Dos personas entran en una tienda milanesa de ropa de firma. Uno lleva un traje de marca y el habitual despliegue de complementos discretos, reconocibles y carísimos. La otra lleva una sudadera y unas bambas.
Un desconocido entra en una clase de la universidad. Sin mediar palabra empieza a dar una lección magistral. La experiencia se repite en distintas clases y universidades. El conferenciante es siempre el mismo. Unas veces lleva traje y zapatos clásicos, está perfectamente afeitado y responde al tópico cinematográfico del profesor universitario que podría interpretar Harrison Ford. Otras, camiseta negra, «converse» rojas y vaqueros.

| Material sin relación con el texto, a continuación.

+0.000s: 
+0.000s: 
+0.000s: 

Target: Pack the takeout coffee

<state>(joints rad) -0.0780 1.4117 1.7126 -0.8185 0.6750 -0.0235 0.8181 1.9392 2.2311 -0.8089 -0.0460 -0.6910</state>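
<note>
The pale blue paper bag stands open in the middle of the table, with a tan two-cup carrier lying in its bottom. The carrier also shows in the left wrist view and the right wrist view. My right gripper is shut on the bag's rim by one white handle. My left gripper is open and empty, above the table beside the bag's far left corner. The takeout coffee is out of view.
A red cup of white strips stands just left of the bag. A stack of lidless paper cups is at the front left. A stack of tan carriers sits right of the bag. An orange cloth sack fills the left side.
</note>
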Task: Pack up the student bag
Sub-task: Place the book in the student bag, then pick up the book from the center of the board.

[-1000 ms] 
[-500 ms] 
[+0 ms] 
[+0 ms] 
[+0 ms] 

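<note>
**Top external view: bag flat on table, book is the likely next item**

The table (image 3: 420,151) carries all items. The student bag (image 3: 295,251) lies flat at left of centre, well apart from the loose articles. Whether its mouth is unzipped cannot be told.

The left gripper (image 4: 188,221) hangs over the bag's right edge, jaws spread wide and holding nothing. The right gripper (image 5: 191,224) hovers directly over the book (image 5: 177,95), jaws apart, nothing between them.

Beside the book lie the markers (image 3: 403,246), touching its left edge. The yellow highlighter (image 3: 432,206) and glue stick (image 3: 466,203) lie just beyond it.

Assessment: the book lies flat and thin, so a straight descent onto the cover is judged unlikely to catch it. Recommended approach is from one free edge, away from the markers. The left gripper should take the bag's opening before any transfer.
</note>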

Un nuevo grupo de investigación de la Harvard Business School se preguntó cómo responderían dependientes, viandantes y estudiantes, y convirtió el relato en experimento. Resultado: la gente que pasa por la calle piensa que el que entra en una tienda de lujo llevando ropa cara encima tiene más posibilidades de comprar. Hasta ahí, lo previsible. Sin embargo, los que trabajan en las tiendas, opinan lo contrario: si entras llevando una sudadera y no llevas en la mano un vasito de cartón con monedas seguramente es porque tienes el dinero suficiente como para no tener que preocuparte del qué dirán y comprarás lo que te guste sin mirar la etiqueta. Y algo parecido ocurre en las aulas. Reiteradamente, el conferencista con barba que no acaba de decidirse entre los Ramones y Steve Jobs es percibido como alguien «más competente» o «más importante» por los estudiantes que el que va «vestido de profesor».
¿Se equivocaba mamá? ¿Ya no hay que ir «de formal» a las entrevistas de trabajo? No todavía. Pero está cambiando la percepción del inconformismo. Al menos en el código de vestuario. Si en los ochenta daba penita ver de traje a los hackers que creaban nuevas industrias enteras como Bushnell (Atari), Gates (Microsoft) o Wozniak (Apple) y se asumía que la elección de ropa era parte del precio que debían pagar por entrar al mundo de los grandes negocios, en el nuevo siglo los Shuttleworth (Ubuntu), Zuckerberg (Facebook) y demás parecen recordarnos cada día que la corbata es un adorno poco usable y el traje un interfaz antihigiénico. Una antigualla para el que no tiene más remedio.
En realidad ni siquiera fueron los primeros. En los años del boom griego era una broma frecuente entre los banqueros de inversión comentar que a un gran cliente heleno se le reconocía porque era un tipo en camiseta y vaqueros rodeado de trajes. Y en el ya lejano 1999 el príncipe Claus, rey consorte de Holanda, saltó a los titulares de sociedad cuando se arrancó la corbata «para encontrarse más cómodo», aunque algunos testigos aseguraron entonces que lo hizo a la voz de «no soporto más esta soga». Y es que en el fondo no hay forma más fácil de disentir ni manera más racional de mostrar inconformismo que rechazar trajes y corbatas en una época donde la llegada al mercado mundial de Asia y América Latina han democratizado el acceso a la ropa como nunca antes.
Pero no se ilusionen. El nuevo siglo no va a realizar al cien por cien el sueño sesentaiochista de la moda individual y libre. Está naciendo una nueva industria del complemento: la computación «wereable». Google glasses, smartwatches, abrigos inteligentes, mochilas con células solares y ordenador de abordo… El nuevo elemento de distinción está en objetos no reconocibles a primera vista, pero que dan acceso a quien los lleva a nuevas capas de información: a parecer más informado, más agudo, más rápido. A vivir en una realidad aumentada como ciborgs discretos. Tal vez en unos años ya no nos preguntemos por la traza social o ecológica de una prenda, seguramente sean normativas; pero probablemente intentemos inferir su procesador o su ancho de banda por el diseño y los acabados. Es la venganza de los hackers. Y aunque solo sea por eso volverán a distinguirse los pudientes. Los humanos somos así.